About this task
Return exactly the lines below, starting with the one that has "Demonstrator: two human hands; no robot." and going on through the one that has "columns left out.".

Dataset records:
==*==
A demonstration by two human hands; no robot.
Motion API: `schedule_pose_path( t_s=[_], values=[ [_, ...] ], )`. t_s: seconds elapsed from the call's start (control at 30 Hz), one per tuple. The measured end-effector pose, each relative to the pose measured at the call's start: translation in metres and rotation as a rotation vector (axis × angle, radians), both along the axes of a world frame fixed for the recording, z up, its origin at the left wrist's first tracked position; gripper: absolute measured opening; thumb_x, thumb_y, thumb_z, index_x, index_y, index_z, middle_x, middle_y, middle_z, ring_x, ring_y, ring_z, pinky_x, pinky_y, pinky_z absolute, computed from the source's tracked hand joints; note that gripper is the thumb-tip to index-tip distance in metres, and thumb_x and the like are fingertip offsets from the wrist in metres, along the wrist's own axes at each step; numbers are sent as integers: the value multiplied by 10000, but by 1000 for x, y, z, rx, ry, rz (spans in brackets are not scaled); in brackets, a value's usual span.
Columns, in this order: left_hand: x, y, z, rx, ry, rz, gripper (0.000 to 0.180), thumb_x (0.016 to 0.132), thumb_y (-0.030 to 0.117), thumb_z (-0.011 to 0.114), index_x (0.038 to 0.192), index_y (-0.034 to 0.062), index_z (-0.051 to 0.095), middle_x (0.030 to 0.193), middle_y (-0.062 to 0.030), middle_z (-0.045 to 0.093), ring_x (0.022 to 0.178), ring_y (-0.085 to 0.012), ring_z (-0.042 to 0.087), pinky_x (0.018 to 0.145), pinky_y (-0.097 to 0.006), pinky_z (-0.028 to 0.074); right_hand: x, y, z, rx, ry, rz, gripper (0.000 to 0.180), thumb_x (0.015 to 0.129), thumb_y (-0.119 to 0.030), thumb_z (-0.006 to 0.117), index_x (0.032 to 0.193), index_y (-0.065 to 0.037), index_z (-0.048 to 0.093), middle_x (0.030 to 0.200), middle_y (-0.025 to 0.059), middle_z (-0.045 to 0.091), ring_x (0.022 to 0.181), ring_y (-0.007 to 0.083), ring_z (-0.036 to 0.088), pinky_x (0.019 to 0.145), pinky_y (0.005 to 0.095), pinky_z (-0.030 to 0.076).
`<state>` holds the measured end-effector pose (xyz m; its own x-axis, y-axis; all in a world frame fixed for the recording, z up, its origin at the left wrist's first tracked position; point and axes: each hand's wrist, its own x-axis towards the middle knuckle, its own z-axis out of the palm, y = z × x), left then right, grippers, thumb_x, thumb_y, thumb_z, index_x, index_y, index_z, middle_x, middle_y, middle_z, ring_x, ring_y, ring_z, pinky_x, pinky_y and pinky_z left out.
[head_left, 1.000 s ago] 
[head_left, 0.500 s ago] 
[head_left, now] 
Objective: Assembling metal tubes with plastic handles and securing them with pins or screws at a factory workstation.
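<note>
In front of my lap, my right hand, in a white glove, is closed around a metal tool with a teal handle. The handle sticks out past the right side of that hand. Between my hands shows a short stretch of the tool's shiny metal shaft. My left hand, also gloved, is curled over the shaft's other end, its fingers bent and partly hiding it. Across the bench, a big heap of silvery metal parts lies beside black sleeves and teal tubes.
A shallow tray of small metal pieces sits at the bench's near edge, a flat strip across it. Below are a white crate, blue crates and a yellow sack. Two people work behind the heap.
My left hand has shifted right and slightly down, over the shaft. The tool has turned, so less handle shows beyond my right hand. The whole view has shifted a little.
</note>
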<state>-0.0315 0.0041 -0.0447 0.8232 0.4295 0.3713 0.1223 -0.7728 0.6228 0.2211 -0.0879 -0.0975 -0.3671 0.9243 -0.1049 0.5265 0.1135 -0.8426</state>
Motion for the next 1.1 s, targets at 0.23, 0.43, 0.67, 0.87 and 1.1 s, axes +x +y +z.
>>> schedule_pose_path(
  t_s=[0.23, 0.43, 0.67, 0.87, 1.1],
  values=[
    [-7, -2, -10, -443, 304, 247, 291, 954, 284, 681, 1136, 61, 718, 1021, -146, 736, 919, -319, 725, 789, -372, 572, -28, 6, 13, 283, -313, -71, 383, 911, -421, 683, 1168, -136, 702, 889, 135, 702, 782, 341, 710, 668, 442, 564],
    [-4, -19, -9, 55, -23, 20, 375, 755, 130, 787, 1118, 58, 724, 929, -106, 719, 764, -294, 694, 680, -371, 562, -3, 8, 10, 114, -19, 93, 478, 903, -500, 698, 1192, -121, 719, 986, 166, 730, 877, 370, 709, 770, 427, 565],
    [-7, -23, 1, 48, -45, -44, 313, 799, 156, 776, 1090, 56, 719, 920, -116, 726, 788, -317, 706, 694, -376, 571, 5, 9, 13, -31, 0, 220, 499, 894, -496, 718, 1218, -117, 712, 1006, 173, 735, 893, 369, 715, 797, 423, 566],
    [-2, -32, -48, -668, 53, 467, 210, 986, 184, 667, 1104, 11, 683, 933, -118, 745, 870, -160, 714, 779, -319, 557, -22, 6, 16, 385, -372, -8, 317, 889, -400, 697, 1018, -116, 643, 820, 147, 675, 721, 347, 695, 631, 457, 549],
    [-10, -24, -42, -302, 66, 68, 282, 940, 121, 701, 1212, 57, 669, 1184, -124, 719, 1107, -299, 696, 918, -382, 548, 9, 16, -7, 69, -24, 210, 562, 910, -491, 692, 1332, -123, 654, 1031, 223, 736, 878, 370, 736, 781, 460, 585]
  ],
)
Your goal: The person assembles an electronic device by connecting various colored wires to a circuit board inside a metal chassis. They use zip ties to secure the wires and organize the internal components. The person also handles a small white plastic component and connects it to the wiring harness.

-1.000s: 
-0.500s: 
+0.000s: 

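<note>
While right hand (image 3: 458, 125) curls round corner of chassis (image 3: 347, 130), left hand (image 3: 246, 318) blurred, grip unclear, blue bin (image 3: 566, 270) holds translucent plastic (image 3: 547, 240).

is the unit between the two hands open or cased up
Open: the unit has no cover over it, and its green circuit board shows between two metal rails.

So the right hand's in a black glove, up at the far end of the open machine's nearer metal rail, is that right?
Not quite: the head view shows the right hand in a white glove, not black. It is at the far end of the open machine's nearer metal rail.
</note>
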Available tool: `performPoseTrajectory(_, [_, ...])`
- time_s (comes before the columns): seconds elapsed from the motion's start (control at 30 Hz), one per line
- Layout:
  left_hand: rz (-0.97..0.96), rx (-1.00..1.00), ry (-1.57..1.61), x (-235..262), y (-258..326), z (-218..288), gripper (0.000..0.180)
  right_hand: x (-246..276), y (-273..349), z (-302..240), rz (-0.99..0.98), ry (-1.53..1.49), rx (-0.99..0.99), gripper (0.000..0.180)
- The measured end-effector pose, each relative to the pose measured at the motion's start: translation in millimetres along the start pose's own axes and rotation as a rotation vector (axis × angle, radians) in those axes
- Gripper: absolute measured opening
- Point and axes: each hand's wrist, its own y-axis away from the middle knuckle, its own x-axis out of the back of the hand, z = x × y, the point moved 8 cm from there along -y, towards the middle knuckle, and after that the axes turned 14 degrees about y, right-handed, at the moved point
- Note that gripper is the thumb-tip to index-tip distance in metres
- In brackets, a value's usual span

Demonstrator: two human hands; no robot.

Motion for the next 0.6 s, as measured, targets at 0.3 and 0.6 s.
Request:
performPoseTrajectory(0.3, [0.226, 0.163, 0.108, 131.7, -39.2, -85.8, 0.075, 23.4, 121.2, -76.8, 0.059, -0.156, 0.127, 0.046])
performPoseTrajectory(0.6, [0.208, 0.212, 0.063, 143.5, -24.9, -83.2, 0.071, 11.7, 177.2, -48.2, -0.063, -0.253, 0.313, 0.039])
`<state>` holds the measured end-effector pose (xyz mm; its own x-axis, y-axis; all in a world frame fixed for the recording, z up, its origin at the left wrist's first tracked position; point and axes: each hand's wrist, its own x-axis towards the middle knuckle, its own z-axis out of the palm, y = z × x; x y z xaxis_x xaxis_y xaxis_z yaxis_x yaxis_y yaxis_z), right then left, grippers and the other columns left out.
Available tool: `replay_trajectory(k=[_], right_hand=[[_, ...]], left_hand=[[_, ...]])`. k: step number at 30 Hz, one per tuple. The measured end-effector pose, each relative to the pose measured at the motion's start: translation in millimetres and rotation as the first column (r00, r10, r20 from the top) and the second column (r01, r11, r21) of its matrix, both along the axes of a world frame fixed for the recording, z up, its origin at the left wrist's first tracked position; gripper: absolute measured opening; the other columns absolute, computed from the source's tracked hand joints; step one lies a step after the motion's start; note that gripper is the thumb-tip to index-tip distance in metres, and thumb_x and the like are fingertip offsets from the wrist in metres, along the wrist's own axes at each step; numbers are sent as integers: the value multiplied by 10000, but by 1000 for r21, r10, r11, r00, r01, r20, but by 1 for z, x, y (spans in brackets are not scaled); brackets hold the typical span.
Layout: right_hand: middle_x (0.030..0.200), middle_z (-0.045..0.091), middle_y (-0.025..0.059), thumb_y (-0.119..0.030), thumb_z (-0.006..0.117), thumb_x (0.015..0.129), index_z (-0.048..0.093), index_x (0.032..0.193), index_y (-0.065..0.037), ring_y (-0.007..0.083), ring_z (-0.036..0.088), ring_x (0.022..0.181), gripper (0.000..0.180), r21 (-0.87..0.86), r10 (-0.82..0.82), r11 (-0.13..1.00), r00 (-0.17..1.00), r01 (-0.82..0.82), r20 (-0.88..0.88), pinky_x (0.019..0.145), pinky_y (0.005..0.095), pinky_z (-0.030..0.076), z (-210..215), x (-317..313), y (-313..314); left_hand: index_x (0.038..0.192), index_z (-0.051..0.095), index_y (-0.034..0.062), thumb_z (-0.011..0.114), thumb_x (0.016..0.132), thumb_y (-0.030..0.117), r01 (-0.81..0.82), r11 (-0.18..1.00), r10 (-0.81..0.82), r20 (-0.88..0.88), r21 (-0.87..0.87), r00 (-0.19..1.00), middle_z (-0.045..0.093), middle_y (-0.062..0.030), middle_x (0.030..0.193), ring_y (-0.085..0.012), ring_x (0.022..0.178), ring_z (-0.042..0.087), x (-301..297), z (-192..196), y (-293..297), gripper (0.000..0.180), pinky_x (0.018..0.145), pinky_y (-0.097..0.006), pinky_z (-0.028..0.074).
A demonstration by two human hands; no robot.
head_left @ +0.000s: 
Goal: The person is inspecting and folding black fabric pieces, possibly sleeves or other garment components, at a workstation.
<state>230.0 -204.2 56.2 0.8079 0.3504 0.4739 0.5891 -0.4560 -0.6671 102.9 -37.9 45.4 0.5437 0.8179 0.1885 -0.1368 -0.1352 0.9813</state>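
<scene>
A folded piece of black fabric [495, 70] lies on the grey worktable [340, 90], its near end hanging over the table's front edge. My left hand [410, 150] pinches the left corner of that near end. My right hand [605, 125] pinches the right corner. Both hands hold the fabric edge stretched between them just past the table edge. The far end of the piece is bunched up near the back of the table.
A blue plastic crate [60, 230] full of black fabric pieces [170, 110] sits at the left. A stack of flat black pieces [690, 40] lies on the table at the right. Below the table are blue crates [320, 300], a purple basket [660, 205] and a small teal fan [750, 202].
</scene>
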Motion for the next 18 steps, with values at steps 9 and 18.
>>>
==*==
The completed task
Demonstrator: two human hands; no robot.

Motion for the next 0.6 s, as measured, targets at 0.3 and 0.6 s.
Request:
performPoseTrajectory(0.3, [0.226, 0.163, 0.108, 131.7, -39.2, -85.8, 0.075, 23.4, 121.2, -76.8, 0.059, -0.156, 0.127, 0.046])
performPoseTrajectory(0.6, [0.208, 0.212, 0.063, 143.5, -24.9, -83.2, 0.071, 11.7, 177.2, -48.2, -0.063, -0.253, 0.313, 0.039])
`<state>` holds the measured end-effector pose (xyz mm; its own x-axis, y-axis; all in a world frame fixed for the recording, z up, its origin at the left wrist's first tracked position; point and axes: each hand's wrist, its own x-axis towards the middle knuckle, its own z-axis out of the palm, y = z × x; x y z xaxis_x xaxis_y xaxis_z yaxis_x yaxis_y yaxis_z), right then left, grippers and the other columns left out.

No further output is expected here.